This dissertation demonstrates a framework for incremental model selection and processing of highly variant speech transcripts and user-generated text. The system reduces natural language processing (NLP) ambiguity by segmenting text by domain, allowing for domain-specific downstream processes to analyze each segment independently.
A tokenized text input stream is received by the system. At every word, an Indicator Function calculates a quantitative feature signal we call an Indicator Value Signal, that runs in parallel to the input stream. This feature signal is monitored for domain changes by an event controller, which segments the stream into feature chunks. The event controller can activate slowly over large spans of text, or rapidly and intrasententially. As the event controller indicates each domain change with an event signal, pipeline processes assigned to specific indicator function values are executed to process the segment, and add additional feature signals to the feature signal stack. At the end of the pipeline, feature signals are unified to produce a single annotated output stream.

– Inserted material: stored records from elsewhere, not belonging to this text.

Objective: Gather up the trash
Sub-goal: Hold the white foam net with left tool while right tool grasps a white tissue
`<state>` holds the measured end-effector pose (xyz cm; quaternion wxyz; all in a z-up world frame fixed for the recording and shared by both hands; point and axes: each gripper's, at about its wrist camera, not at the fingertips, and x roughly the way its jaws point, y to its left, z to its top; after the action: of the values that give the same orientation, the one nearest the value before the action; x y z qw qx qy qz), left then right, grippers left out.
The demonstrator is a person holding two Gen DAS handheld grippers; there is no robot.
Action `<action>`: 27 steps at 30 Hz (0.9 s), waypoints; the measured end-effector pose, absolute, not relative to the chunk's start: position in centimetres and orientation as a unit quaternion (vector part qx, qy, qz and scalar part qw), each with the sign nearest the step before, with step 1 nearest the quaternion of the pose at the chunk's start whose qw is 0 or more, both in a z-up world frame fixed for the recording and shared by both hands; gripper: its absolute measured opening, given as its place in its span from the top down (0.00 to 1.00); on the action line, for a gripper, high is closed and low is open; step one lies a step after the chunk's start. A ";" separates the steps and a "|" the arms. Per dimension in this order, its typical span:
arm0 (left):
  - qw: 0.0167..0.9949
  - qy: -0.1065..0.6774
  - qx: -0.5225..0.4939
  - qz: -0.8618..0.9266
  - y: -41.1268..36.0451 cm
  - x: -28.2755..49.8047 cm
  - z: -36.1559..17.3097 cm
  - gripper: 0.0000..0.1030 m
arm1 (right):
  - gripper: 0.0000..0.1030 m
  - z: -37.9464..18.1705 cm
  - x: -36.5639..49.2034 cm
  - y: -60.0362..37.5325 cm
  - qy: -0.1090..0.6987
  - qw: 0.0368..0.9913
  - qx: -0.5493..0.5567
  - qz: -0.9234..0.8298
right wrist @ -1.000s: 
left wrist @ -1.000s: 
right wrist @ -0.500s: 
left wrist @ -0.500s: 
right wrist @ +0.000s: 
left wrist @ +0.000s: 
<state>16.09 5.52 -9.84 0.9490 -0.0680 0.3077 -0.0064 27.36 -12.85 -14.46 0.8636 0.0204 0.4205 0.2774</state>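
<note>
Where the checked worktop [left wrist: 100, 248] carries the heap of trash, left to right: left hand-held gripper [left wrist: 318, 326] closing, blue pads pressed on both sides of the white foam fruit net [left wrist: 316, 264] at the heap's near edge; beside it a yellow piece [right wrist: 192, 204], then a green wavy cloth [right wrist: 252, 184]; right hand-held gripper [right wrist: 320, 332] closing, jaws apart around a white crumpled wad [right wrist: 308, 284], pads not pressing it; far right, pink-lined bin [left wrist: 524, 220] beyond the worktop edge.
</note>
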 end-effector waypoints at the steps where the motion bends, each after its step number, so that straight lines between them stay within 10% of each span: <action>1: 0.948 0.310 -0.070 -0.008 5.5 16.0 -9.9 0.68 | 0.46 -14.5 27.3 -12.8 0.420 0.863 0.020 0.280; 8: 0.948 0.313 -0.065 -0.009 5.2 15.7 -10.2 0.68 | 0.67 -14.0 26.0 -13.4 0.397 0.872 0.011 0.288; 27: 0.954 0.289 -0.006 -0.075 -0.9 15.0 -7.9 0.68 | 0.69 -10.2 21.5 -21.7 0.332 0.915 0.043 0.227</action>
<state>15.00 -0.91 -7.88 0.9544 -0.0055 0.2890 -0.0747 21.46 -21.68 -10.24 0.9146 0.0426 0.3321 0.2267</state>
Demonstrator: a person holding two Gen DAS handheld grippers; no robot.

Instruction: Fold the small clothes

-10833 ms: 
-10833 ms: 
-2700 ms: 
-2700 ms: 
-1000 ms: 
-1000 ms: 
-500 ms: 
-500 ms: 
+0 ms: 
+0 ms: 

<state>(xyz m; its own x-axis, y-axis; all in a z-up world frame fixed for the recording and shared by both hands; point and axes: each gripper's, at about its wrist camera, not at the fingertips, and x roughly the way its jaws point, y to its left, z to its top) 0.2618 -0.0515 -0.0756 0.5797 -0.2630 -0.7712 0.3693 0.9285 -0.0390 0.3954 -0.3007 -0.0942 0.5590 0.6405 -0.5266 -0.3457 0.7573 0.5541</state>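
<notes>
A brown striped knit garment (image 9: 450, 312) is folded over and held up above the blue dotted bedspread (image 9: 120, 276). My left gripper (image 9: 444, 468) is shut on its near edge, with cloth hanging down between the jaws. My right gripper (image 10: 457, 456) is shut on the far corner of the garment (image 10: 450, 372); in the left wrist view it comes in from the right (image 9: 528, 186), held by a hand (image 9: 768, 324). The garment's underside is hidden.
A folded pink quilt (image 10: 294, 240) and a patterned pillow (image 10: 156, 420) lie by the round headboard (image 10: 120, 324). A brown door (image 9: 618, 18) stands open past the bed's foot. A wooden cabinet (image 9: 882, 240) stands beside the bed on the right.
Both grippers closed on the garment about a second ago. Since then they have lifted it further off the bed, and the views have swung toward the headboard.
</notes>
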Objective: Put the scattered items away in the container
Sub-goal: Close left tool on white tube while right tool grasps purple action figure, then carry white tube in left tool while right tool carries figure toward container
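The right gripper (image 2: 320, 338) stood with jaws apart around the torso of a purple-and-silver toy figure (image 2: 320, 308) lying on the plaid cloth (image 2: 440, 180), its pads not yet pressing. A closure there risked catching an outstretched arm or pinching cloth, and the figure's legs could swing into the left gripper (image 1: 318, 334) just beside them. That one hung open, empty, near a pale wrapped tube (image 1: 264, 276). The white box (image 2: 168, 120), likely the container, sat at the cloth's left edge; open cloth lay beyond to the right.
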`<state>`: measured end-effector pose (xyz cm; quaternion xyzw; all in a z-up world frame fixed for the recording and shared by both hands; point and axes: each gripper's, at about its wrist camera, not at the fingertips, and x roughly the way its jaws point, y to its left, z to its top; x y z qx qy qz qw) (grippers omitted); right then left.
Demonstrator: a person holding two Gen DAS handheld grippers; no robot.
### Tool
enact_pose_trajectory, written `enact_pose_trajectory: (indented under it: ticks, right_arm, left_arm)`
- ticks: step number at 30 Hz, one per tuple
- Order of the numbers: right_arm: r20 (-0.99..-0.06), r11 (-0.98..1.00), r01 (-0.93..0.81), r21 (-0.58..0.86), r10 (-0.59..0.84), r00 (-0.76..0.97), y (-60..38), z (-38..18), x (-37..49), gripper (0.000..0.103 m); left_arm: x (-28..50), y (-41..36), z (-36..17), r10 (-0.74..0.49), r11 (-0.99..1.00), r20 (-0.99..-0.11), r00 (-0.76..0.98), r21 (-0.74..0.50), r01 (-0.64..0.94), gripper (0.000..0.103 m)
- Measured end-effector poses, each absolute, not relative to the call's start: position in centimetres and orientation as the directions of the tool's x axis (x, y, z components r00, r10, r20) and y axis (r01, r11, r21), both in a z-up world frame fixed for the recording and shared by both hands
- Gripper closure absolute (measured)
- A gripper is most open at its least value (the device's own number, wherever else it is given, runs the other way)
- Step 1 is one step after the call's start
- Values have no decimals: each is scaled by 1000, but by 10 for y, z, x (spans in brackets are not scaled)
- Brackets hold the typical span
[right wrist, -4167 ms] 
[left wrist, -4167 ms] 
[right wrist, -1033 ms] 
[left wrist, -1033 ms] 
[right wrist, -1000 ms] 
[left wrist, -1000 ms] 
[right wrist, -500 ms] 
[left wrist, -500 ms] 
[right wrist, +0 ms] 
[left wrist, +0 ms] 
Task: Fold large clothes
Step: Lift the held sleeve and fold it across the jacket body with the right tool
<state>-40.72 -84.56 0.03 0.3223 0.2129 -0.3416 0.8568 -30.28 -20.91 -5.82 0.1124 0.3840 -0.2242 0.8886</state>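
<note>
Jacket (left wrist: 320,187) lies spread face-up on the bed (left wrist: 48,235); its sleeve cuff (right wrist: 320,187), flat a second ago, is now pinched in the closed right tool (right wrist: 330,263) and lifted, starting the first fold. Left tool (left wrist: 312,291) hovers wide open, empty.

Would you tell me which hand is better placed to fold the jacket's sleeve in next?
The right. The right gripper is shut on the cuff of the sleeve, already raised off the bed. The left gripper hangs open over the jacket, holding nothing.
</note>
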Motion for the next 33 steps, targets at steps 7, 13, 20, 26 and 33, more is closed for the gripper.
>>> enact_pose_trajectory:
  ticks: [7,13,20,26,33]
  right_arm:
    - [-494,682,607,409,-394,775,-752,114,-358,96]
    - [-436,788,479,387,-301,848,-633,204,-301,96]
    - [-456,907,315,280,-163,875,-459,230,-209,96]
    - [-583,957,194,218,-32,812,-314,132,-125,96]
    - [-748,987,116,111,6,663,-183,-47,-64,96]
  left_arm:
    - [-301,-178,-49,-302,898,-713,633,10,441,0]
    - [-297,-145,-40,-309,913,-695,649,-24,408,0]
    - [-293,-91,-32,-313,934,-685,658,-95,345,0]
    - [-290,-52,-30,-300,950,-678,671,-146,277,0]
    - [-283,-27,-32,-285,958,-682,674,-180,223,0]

To exemplify the framework, this dissertation makes three additional contributions. The first is a novel short-string language identification system that calculates our Indicator Value Signal. The second is a machine transliteration system to convert the Arabizi chat alphabet into Arabic script. The third is a modular part of speech tagger for multilingual code-mixing.
The short-string language identification system extracts an n-gram, and selects the closest language out of 373 reference languages by using a Support Vector Machine (SVM) classifier trained on a matrix of language model measurements. This classifier learns patterns of similarity and divergence of a language's tokens across all reference languages, leading to high accuracy on in-domain n-grams from a legal corpus as well as out-of-domain tokens from an English-Egyptian Arabic code-mixing microblog corpus.
The machine transliteration system converts Arabizi, a Latinized Arabic chat alphabet into Arabic script, in order to utilize existing NLP tools on Arabic chat text. A parallel, word-aligned corpus of the chat alphabet was collected from a dozen Arabic speakers. From the corpus we induced a probabilistic mapping of cross-dialect Arabizi characters to Arabic script and used this to train a highly accurate transducer.
The multilingual part of speech tagger demonstrates the modularity of our framework. We find that segmenting language before tagging, and then applying single-language homogeneous language models, is competitive to multilingual heterogeneous tagging models. We compare the two approaches on a speech transcript of English-Spanish code-mixing.
In addition to language identification, we consider a range of alternative indicator functions, such as genre identification, entropy, and gender identification, which could add a language adaptation ability on top of existing NLP systems and provide a boost in accuracy and performance on variational processing.
To summarize, this dissertation provides an architecture for NLP that allows for better handling of complicated language variation. To demonstrate the model, we introduce a short-string language identification system with state of the art accuracy, the first research on machine transliteration for a chat alphabet, and a modular part of speech tagger for multilingual code-mixing.